I carmelitani e i Manin furono i principali committenti di Jacopo Antonio Pozzo, noto anche con il nome di Fra’ Giuseppe di Sant’Antonio. Firmò diversi progetti architettonici per conventi carmelitani. Si discostò dai modelli estetici del fratello, con un’impronta più scenografica, dinamica e pittorica. Un forte cromatismo e gusto per il colore caratterizza i suoi altari. Quasi disegni trasposti su marmo. E il disegno fu la sua grande cifra operativa: circa duecento sono custoditi nel corpus conservato presso l’Archivio dei padri carmelitani di Milano, studiato alcuni anni fa dalla Soprintendenza per i beni storico-artistici della Provincia di Trento («I disegni di Jacopo Antonio Pozzo, 2008»).
Lessico artistico, il suo, espressione di una vivace inventiva tipicamente barocca: linee spezzate, traiettorie distorte, capacità di dare movimento agli angoli e profondità agli sfondi, alternanza di concavi e convessi, putti, specchiature marmoree, mensole, cornici, consolle, edicole, reliquiari, tabernacoli, frontoni, colonne tortili, spiraliformi, persino cupole caratterizzano i suoi ricchi altari marmorei.
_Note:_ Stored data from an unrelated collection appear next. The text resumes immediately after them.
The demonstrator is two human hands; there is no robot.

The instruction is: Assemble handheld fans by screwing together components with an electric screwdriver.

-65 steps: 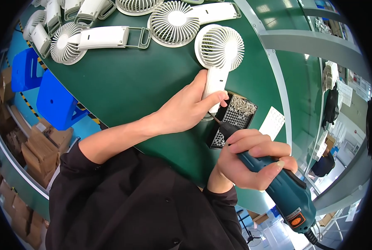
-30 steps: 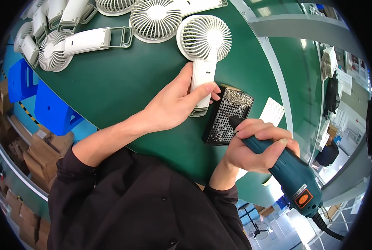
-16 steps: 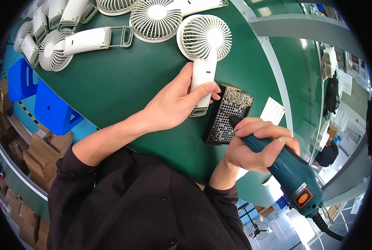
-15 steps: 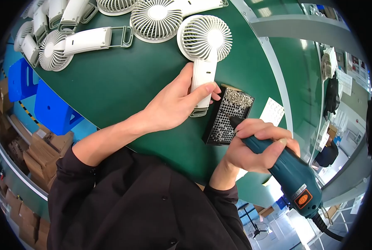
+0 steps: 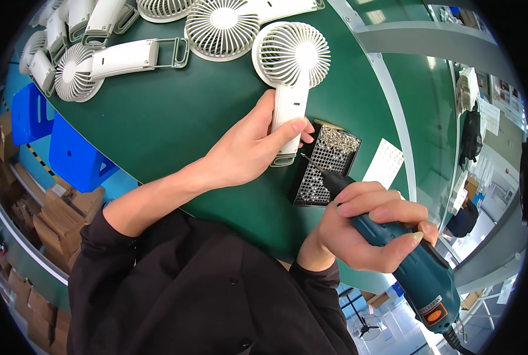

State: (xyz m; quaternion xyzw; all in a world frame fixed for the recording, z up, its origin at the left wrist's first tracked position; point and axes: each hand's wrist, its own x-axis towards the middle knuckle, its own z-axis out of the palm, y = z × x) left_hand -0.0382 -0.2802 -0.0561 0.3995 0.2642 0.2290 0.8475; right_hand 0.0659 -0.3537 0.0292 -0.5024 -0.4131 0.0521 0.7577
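Note:
My left hand (image 5: 246,142) is closed round the handle of a white handheld fan (image 5: 290,109), which lies with its round grille pointing away from me. In my right hand (image 5: 376,225) is a dark teal electric screwdriver (image 5: 420,278), its cord trailing off at the lower right. The thin bit reaches left over a black screw tray (image 5: 329,168), its tip close to the foot of the fan's handle. Small silvery screws fill the tray's perforated plate and heap up at its far end.
Several more white fans (image 5: 125,59) lie along the far left of the green table (image 5: 216,89). A white sheet (image 5: 384,164) is right of the tray. Blue stools (image 5: 74,154) and cardboard boxes (image 5: 63,219) stand beyond the left edge. A grey metal frame (image 5: 423,38) rises at the right.
My right hand and the electric screwdriver have shifted slightly down and right, and the bit tip now shows nearer the fan's handle end. My left hand and the fan have hardly moved.

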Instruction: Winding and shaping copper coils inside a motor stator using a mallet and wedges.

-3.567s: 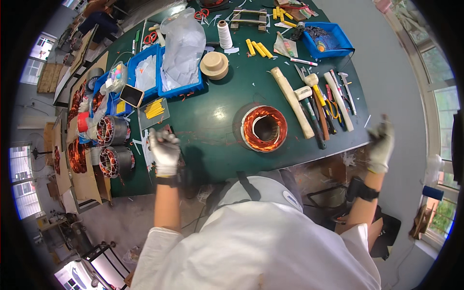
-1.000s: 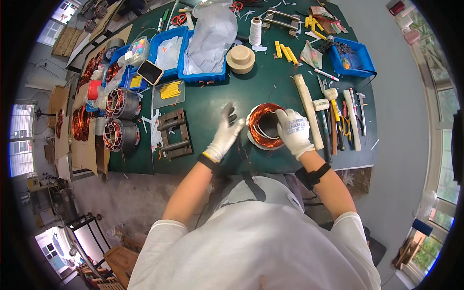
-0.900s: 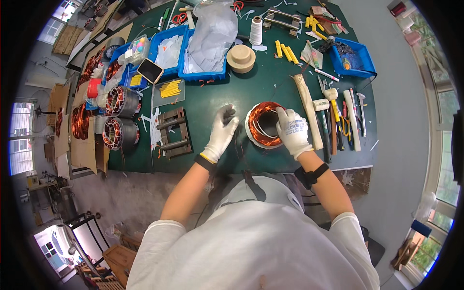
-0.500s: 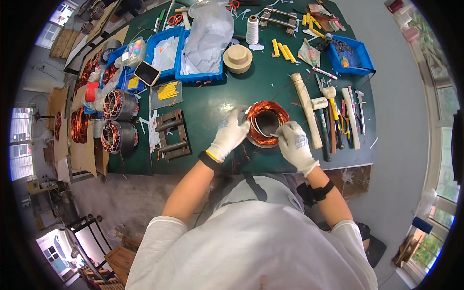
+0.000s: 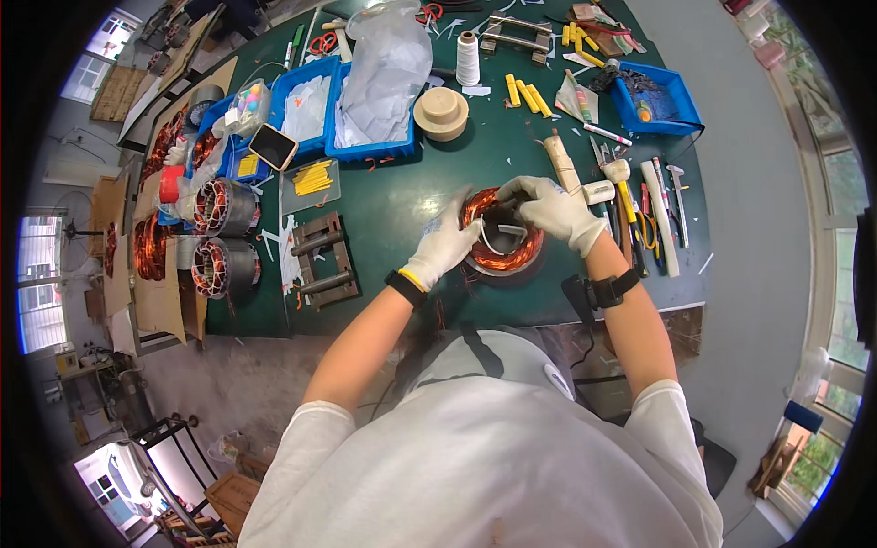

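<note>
A motor stator [image 5: 504,263] with a ring of orange copper windings stands on the green workbench in front of me. Both my hands wear white gloves. My left hand [image 5: 446,245] grips the left side of the ring, its fingers bent against the windings. At the far right edge, my right hand [image 5: 559,215] has its fingers curled together over the coil; what they pinch is hidden. A white cord [image 5: 487,237] loops across the stator's opening between the hands.
Mallets [image 5: 599,192], pliers and scissors lie to the right. A steel fixture [image 5: 324,260] and two more stators [image 5: 228,265] sit left. Blue bins [image 5: 375,151], a round beige block [image 5: 441,114] and a thread spool [image 5: 467,59] stand beyond; another blue bin [image 5: 658,100] is far right.
My right hand has moved from the stator's near right edge up to its far right edge. The left hand stays at the left side, and the white cord's loop has shifted.
</note>
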The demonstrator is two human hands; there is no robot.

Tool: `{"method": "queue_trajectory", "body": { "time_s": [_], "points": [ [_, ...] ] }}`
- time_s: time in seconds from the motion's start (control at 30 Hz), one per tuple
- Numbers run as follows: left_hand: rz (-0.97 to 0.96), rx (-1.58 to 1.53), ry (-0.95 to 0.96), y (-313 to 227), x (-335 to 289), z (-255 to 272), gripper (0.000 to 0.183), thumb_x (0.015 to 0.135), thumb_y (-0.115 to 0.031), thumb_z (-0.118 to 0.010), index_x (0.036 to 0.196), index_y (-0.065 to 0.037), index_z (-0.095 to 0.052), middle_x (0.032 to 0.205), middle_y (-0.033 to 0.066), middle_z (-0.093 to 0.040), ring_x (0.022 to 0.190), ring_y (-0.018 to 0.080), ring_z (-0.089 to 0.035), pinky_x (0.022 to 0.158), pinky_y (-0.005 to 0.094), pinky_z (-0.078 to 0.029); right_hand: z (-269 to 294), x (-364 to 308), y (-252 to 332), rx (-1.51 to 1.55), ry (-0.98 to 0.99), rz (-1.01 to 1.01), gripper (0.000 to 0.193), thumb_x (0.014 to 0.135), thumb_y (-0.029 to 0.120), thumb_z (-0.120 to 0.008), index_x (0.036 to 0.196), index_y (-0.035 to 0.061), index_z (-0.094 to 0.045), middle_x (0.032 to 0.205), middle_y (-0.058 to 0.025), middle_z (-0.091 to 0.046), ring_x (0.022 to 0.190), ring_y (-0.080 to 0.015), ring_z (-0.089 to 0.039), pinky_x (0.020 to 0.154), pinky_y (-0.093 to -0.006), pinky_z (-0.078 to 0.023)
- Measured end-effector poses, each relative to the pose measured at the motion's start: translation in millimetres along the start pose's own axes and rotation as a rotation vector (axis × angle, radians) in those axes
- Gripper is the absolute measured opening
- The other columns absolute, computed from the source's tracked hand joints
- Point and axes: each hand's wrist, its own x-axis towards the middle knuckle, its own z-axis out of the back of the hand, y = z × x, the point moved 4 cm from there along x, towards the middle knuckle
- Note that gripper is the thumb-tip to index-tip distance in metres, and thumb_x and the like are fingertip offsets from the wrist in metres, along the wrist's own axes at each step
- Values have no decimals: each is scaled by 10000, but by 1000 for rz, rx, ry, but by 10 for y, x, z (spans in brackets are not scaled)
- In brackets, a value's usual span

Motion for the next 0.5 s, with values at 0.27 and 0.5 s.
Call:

Senza lesinare stucchi e colori.
Insomma, gli elementi delle architetture più grandi e scenografiche riportati alla scala, necessariamente minore, ma non troppo, degli altari. L’architettura come un disegno scenografico su pietra, fino agli schemi tardobarocchi. Ma Jacopo Antonio Pozzo progettò anche armadi liturgici in legno, rivestimenti per sagrestie. Suo marchio di fabbrica i raggi dorati utilizzati per rendere la luce divina. Un architetto-altarista di formazione settentrionale che «sciacquò i panni» nel Tevere, dando origine a un riuscito mix di modelli nordici e romani. Con l’obiettivo di creare nello spazio religioso, come in quello privato-residenziale (fu anche autore di portali di palazzi nobiliari e di sale di architetture civili), un inconfondibile ed elegante effetto di meraviglia e stupore.